# Work task
Look below for the line with "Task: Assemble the"; begin the copy there and stop after the line with "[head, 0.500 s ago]", keeping the text exact and the pictures out.

# Material to process

------------------------------

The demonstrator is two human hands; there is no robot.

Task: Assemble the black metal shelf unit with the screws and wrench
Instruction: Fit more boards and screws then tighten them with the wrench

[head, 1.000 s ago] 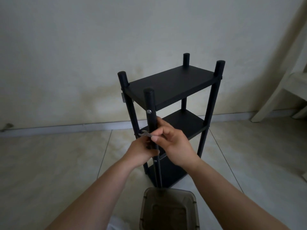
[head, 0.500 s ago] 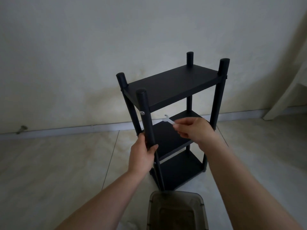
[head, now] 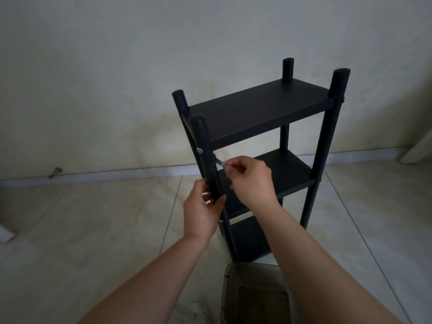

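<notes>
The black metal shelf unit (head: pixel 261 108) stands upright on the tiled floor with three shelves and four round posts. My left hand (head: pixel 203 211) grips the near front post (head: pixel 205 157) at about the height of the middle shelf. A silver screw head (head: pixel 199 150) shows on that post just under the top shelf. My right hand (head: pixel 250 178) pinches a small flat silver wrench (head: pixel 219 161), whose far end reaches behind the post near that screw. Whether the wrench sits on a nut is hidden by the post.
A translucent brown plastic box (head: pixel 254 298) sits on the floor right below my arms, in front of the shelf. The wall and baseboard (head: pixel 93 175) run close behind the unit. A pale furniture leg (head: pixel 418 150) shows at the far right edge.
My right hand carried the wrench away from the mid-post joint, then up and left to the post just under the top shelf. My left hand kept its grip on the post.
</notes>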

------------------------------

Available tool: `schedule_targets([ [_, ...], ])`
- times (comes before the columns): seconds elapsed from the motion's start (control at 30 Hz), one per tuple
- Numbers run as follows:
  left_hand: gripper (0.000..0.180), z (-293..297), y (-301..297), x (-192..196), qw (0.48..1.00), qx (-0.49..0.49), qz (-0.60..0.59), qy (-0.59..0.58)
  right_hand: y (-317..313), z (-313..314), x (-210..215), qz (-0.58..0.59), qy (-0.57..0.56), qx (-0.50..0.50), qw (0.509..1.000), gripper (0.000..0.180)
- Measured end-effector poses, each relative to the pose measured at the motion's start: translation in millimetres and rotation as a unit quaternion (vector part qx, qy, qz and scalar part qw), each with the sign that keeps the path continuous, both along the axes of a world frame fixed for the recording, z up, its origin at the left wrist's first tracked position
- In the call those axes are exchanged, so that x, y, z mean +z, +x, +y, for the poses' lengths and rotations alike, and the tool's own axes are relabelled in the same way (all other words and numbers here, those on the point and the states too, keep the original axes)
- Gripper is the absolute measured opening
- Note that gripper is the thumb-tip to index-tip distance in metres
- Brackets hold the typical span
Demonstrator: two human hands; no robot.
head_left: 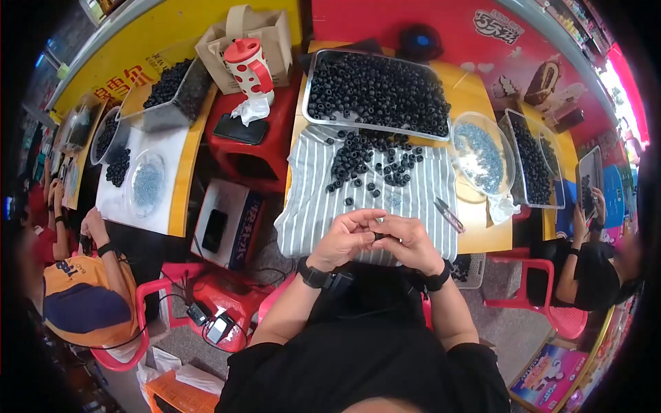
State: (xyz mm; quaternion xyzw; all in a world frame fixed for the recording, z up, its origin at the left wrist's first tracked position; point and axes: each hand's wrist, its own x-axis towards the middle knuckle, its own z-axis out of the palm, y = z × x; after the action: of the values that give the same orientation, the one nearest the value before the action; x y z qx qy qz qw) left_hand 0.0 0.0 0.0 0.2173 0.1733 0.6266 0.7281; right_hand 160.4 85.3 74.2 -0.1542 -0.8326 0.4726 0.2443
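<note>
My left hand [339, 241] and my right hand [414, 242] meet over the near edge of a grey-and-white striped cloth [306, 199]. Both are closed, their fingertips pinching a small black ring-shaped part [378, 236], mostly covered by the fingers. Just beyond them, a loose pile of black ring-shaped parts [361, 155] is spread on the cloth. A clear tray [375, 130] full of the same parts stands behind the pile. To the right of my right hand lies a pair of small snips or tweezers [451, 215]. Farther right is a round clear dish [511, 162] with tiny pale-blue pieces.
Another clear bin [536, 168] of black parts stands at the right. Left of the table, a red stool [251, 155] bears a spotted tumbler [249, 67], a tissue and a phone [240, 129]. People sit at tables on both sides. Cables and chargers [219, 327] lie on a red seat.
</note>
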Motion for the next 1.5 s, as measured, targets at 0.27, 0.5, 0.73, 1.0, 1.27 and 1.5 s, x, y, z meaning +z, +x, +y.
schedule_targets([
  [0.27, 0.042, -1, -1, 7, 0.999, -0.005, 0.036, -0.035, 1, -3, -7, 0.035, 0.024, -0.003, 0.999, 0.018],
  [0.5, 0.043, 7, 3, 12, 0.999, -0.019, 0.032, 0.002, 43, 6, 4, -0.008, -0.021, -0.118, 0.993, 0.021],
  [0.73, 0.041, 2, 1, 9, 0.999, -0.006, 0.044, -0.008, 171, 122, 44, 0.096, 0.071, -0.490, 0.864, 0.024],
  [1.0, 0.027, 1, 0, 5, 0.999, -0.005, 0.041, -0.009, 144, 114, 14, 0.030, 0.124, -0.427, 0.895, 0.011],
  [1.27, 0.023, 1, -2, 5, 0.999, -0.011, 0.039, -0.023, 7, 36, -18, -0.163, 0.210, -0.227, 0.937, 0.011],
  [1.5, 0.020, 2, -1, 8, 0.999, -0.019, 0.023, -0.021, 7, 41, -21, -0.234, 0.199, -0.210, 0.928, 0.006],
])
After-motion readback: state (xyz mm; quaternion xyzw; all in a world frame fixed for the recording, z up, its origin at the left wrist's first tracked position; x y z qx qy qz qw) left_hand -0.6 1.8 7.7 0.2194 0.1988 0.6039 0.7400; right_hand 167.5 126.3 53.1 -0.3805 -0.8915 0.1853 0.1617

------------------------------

# Solved problem
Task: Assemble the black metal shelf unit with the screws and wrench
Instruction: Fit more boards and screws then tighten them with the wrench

[head, 1.000 s ago] 
[head, 0.500 s ago] 

This is the complete output.